Instructions for the task | Every line below needs to be printed again exactly, without any of its pictures.

Dataset excerpt |
- - - -

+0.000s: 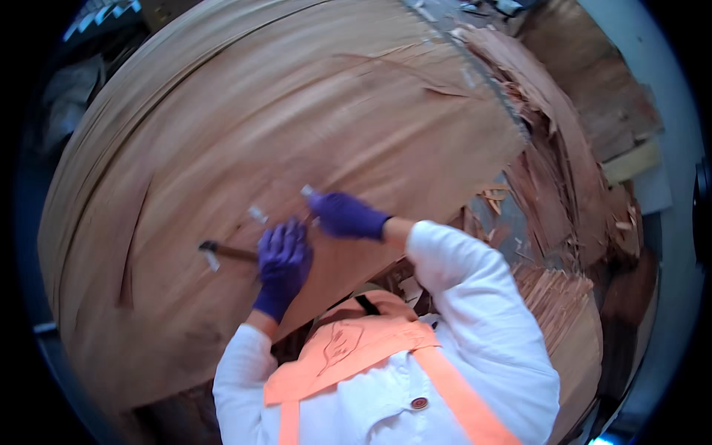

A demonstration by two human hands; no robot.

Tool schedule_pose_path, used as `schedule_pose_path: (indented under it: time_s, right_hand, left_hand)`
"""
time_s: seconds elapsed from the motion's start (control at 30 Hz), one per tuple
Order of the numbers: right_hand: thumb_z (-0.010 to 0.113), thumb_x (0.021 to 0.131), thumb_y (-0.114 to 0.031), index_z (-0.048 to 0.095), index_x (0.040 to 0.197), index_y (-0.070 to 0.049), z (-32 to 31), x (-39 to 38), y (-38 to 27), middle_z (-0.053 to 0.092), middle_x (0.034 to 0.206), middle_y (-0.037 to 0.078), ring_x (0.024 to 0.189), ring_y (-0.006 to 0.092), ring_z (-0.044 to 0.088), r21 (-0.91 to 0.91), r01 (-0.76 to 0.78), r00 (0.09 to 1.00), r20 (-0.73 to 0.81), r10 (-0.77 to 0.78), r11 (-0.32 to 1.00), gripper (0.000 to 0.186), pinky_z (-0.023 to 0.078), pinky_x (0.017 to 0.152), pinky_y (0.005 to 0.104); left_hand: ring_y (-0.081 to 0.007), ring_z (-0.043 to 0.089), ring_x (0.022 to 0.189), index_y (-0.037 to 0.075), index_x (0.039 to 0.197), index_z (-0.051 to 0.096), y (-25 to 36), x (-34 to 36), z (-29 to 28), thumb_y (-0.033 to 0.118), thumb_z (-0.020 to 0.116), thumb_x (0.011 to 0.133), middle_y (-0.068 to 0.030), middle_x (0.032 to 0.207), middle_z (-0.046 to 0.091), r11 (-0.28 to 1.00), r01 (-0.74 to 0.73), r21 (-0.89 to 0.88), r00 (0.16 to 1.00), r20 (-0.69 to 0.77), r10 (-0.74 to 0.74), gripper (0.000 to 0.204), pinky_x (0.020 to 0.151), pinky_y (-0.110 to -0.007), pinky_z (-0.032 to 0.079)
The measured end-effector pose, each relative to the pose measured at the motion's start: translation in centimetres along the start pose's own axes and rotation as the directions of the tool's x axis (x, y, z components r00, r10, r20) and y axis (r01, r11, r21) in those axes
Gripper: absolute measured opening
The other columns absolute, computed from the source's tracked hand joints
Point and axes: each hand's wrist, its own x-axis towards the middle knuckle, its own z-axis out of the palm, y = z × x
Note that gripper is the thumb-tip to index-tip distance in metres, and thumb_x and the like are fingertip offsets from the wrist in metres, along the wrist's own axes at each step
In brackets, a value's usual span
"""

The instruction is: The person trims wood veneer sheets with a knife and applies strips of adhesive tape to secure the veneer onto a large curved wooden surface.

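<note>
A large brown wood veneer sheet (245, 133) spreads before me. My left hand (284, 256), in a purple glove, lies on it with fingers stretched out. Beside that hand is a tool with a wooden handle and a dark head, seemingly a hammer (236, 253); the handle's near end is hidden by the hand. My right hand (347, 215), also gloved, is closed low over the sheet, with a small white tape-like piece (308, 191) at its fingertips. Two similar white pieces, one by the left fingers (257, 213) and one below the tool's head (211, 261), lie on the sheet.
Torn veneer strips (545, 148) are heaped along the right side, with wood scraps (493, 196) between them and the sheet. More layered veneer (560, 304) lies at the lower right. The sheet has a long split (137, 237) at left and a raised sliver (445, 92) farther back.
</note>
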Motion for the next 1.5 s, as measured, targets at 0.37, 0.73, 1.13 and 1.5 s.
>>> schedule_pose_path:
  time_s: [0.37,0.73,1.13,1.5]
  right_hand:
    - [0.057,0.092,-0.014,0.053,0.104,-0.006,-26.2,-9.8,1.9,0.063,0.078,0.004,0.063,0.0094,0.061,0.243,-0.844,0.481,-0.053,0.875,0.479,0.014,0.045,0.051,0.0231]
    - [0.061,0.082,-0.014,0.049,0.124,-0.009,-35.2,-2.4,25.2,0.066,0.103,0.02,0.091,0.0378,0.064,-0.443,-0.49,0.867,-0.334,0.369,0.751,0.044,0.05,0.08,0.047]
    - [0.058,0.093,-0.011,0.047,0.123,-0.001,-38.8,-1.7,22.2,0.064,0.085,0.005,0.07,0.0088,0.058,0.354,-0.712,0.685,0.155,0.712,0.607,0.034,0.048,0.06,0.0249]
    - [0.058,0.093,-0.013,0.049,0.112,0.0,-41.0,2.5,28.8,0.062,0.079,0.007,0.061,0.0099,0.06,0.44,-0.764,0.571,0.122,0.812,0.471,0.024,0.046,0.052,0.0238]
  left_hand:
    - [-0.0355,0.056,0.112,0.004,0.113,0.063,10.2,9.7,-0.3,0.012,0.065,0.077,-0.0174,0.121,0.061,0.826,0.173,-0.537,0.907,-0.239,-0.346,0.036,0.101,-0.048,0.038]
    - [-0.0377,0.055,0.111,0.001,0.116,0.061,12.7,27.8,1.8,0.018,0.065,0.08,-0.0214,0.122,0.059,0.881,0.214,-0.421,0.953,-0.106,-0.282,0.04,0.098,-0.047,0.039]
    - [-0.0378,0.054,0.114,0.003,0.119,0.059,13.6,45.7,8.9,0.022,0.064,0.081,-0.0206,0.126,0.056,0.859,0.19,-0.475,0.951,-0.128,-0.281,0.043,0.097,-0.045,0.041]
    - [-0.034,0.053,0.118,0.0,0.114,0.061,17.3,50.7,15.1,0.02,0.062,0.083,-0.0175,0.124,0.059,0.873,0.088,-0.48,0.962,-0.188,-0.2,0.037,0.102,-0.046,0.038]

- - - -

Finished task |
+0.000s: 

A demonstration by two human hands; no robot.

Tool schedule_pose_path, used as `schedule_pose_path: (indented under it: time_s, right_hand, left_hand)`
"""
time_s: seconds elapsed from the motion's start (control at 30 Hz), one per tuple
Order of the numbers: right_hand: thumb_z (-0.010 to 0.113), thumb_x (0.021 to 0.131), thumb_y (-0.114 to 0.031), index_z (-0.048 to 0.095), index_x (0.040 to 0.197), index_y (-0.070 to 0.049), z (-32 to 31), x (-39 to 38), y (-38 to 27), middle_z (-0.053 to 0.092), middle_x (0.034 to 0.206), middle_y (-0.037 to 0.078), ring_x (0.024 to 0.189), ring_y (-0.006 to 0.092), ring_z (-0.044 to 0.088), r21 (-0.91 to 0.91), r01 (-0.76 to 0.78), r00 (0.09 to 1.00), r20 (-0.73 to 0.81), r10 (-0.77 to 0.78), r11 (-0.32 to 1.00), gripper (0.000 to 0.186), pinky_z (-0.023 to 0.078), pinky_x (0.017 to 0.152), pinky_y (0.005 to 0.104); left_hand: ring_y (-0.081 to 0.007), ring_z (-0.043 to 0.089), ring_x (0.022 to 0.189), index_y (-0.037 to 0.075), index_x (0.039 to 0.197), index_z (-0.051 to 0.096), y (-25 to 36), x (-34 to 36), z (-29 to 28), thumb_y (-0.033 to 0.118), thumb_z (-0.020 to 0.116), thumb_x (0.011 to 0.133), middle_y (-0.068 to 0.030), middle_x (0.032 to 0.207), middle_z (-0.046 to 0.091), r11 (-0.28 to 1.00), r01 (-0.74 to 0.73), r21 (-0.89 to 0.88), r00 (0.16 to 1.00), r20 (-0.69 to 0.77), r10 (-0.74 to 0.74), gripper (0.000 to 0.204), pinky_x (0.020 to 0.151), pinky_y (-0.110 to -0.007), pinky_z (-0.032 to 0.079)
The measured end-effector pose, each relative to the pose measured at the motion's start: translation in centimetres along the start pose's own axes and rotation as the directions of the tool's x axis (x, y, z components r00, r10, r20) and y axis (r01, r11, r21) in those axes
Gripper: absolute measured opening
The other columns absolute, computed from the source's tracked hand joints
Point and axes: each hand's wrist, its own x-axis towards the middle knuckle, its own z-axis out of the palm, y = z × x
Note that gripper is the thumb-tip to index-tip distance in metres, and thumb_x and the like are fingertip offsets from the wrist in metres, along the wrist's own axes at each step
In brackets, a value's usual span
"""

The instruction is: The person trims wood veneer sheets with a knife and applies strips of adhesive tape to secure the veneer onto a large curved wooden surface.

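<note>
A large brown wood veneer sheet (245, 133) spreads before me. My left hand (284, 256), in a purple glove, lies on it with fingers stretched out. Beside that hand is a tool with a wooden handle and a dark head, seemingly a hammer (236, 253); the handle's near end is hidden by the hand. My right hand (347, 215), also gloved, is closed low over the sheet, with a small white tape-like piece (308, 191) at its fingertips. Two similar white pieces, one by the left fingers (257, 213) and one below the tool's head (211, 261), lie on the sheet.
Torn veneer strips (545, 148) are heaped along the right side, with wood scraps (493, 196) between them and the sheet. More layered veneer (560, 304) lies at the lower right. The sheet has a long split (137, 237) at left and a raised sliver (445, 92) farther back.
</note>
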Motion for the next 1.5 s, as measured, targets at 0.37, 0.73, 1.13 and 1.5 s.
>>> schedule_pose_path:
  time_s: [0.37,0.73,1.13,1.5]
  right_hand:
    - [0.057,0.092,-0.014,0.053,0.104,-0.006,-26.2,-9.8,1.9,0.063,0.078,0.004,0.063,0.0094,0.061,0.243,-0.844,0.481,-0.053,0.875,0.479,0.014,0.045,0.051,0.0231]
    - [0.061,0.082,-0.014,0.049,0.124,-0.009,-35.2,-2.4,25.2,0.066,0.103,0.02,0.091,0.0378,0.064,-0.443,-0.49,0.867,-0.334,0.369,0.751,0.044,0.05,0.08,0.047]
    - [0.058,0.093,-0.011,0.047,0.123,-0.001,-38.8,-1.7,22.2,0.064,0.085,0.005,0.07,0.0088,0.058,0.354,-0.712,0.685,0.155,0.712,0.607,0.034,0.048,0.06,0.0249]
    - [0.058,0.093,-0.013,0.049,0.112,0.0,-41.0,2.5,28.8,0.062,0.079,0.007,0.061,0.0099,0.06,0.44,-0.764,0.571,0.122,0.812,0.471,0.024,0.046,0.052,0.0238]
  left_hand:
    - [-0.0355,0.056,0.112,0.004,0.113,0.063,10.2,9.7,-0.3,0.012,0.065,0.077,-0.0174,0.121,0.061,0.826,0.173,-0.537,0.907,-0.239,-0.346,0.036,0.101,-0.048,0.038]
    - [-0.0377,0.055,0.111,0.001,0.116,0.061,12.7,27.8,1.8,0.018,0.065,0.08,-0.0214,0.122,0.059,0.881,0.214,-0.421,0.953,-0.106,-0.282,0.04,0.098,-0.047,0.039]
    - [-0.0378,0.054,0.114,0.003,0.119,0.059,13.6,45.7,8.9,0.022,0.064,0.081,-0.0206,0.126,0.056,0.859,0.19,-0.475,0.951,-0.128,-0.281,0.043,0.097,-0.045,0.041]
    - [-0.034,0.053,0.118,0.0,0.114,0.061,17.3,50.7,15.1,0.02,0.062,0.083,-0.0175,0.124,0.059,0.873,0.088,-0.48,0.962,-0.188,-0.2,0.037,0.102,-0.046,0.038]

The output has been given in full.